È una situazione critica, ma proprio ieri si è riunito il
Comitato di crisi attivando un piano di
emergenza con una serie di misure che andranno, in primis,
a tutelare le utenze domestiche salvaguardando così le famiglie dal
gelo. Il piano prevede, da oggi, il taglio di forniture di
gas alle aziende con contratti interrompibili.
Ovvero, tutte quelle aziende che accettano il rischio di eventuali
sospensioni nella fornitura in cambio di uno sconto sulla bolletta.

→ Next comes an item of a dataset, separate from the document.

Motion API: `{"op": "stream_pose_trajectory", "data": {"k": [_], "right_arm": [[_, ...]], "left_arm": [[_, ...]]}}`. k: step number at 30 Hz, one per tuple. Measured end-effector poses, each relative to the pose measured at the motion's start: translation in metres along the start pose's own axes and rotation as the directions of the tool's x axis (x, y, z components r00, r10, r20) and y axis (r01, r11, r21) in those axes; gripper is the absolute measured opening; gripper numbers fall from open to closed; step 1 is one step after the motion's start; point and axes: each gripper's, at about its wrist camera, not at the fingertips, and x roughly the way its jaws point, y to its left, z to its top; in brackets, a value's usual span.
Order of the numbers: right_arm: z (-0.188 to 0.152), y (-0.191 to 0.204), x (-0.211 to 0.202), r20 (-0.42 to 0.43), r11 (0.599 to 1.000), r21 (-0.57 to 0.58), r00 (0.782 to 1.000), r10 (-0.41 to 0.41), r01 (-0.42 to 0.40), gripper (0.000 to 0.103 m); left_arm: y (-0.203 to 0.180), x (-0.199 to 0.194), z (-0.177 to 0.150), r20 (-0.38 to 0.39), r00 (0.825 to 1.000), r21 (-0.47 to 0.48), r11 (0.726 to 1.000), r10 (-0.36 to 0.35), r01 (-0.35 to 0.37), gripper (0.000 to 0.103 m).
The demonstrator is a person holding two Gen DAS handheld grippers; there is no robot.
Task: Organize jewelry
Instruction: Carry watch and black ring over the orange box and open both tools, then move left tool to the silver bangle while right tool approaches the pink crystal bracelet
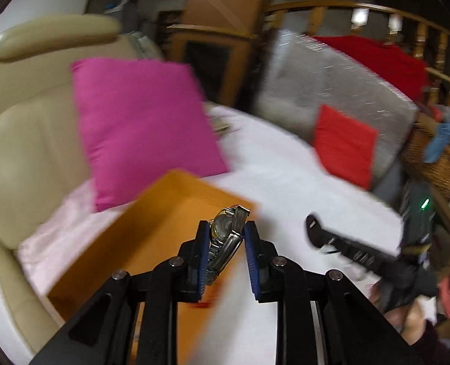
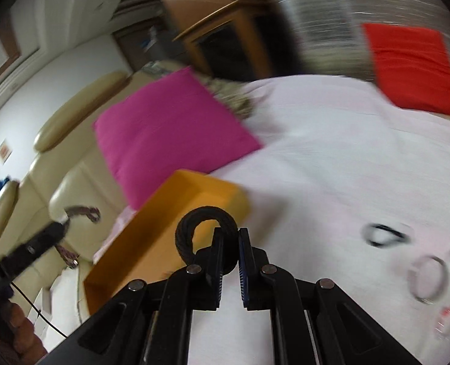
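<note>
My left gripper (image 1: 226,228) is shut on a silver wristwatch (image 1: 225,234) with a metal band and holds it above the near edge of an orange box (image 1: 164,213). My right gripper (image 2: 231,234) is shut on a black braided ring-shaped bracelet (image 2: 191,228), held just in front of the orange box (image 2: 176,222). In the right wrist view the left gripper (image 2: 65,223) shows at far left with the watch band (image 2: 82,213) hanging from it. In the left wrist view the right gripper (image 1: 311,223) shows at right. Both views are motion-blurred.
The box lies on a white cloth (image 2: 331,158) beside a pink cushion (image 2: 170,127) and a beige leather sofa (image 1: 18,140). A black loop (image 2: 383,234), a silver bangle (image 2: 428,276) and a reddish ring (image 2: 447,322) lie on the cloth at right. A red cushion (image 2: 413,64) lies at the back.
</note>
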Motion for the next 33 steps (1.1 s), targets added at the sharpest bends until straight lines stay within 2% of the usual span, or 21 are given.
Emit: {"op": "stream_pose_trajectory", "data": {"k": [2, 4, 8, 11, 15, 18, 19, 20, 22, 23, 24, 25, 26, 29, 33], "right_arm": [[0.007, 0.027, 0.035, -0.074, 0.999, -0.016, 0.997, 0.032, -0.033, 0.01], [0.01, 0.048, 0.066, -0.133, 0.999, -0.033, 0.991, 0.026, -0.031, 0.01], [0.014, 0.074, 0.125, -0.253, 0.999, -0.033, 0.968, -0.004, -0.004, 0.01], [0.012, 0.08, 0.158, -0.324, 0.999, -0.038, 0.945, -0.045, 0.035, 0.01], [0.008, 0.078, 0.194, -0.408, 0.993, -0.048, 0.905, -0.122, 0.112, 0.013], [0.008, 0.076, 0.206, -0.434, 0.984, -0.065, 0.884, -0.176, 0.164, 0.013], [0.009, 0.076, 0.206, -0.432, 0.983, -0.068, 0.883, -0.185, 0.173, 0.013], [0.011, 0.074, 0.204, -0.424, 0.983, -0.064, 0.887, -0.183, 0.173, 0.015], [0.015, 0.072, 0.196, -0.402, 0.987, -0.036, 0.902, -0.156, 0.155, 0.029], [0.018, 0.072, 0.19, -0.384, 0.991, -0.017, 0.914, -0.131, 0.135, 0.032], [0.021, 0.071, 0.18, -0.356, 0.994, 0.001, 0.929, -0.1, 0.108, 0.042], [0.024, 0.07, 0.168, -0.325, 0.995, 0.006, 0.941, -0.091, 0.099, 0.057], [0.027, 0.068, 0.153, -0.279, 0.995, 0.007, 0.955, -0.098, 0.104, 0.06], [0.031, 0.061, 0.106, -0.164, 0.996, 0.005, 0.983, -0.084, 0.087, 0.061], [0.028, 0.029, 0.03, -0.041, 0.995, 0.035, 0.995, -0.092, 0.093, 0.061]], "left_arm": [[0.023, 0.011, -0.003, -0.041, 0.998, -0.007, 0.999, 0.046, -0.046, 0.024], [0.044, 0.031, -0.01, -0.1, 0.992, -0.024, 0.996, 0.08, -0.083, 0.024], [0.076, 0.072, -0.027, -0.223, 0.97, -0.06, 0.992, 0.099, -0.115, 0.024], [0.087, 0.095, -0.037, -0.289, 0.951, -0.073, 0.988, 0.11, -0.136, 0.024], [0.099, 0.119, -0.05, -0.356, 0.923, -0.068, 0.981, 0.146, -0.181, 0.024], [0.102, 0.125, -0.052, -0.375, 0.911, -0.055, 0.976, 0.173, -0.209, 0.024], [0.103, 0.126, -0.052, -0.389, 0.903, -0.052, 0.974, 0.185, -0.221, 0.025], [0.105, 0.129, -0.052, -0.4, 0.897, -0.052, 0.972, 0.188, -0.228, 0.026], [0.108, 0.129, -0.052, -0.41, 0.892, -0.064, 0.969, 0.192, -0.238, 0.034], [0.108, 0.126, -0.051, -0.407, 0.892, -0.065, 0.967, 0.199, -0.245, 0.044], [0.107, 0.121, -0.05, -0.398, 0.894, -0.064, 0.966, 0.206, -0.252, 0.049], [0.105, 0.114, -0.048, -0.381, 0.899, -0.061, 0.965, 0.215, -0.256, 0.049], [0.102, 0.109, -0.046, -0.371, 0.903, -0.057, 0.965, 0.219, -0.257, 0.049], [0.086, 0.087, -0.036, -0.318, 0.92, -0.037, 0.967, 0.227, -0.251, 0.049], [0.048, 0.058, -0.022, -0.233, 0.948, 0.004, 0.975, 0.218, -0.223, 0.053]]}}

Vista la situazione di emergenza, il Comitato ha dato anche il via
libera all'apertura delle centrali elettriche ad olio
combustibile.
Il piano emergenza quindi, sembra non avere ripercussioni sulle
famiglie. A farne le spese sembrano invece essere le grandi
imprese, che vista la necessità, potranno subire possibili
"stacchi" nel corso dei giorni. Nonostante il momento difficile, il
ministro dello Sviluppo Economico Corrado Passera
ha rassicurato il Paese affermando che la situazione è critica, ma
ben monitorata. Non è il caso di troppi allarmismi, dato che il
grosso dei nostri stoccaggi non è ancora stato utilizzato.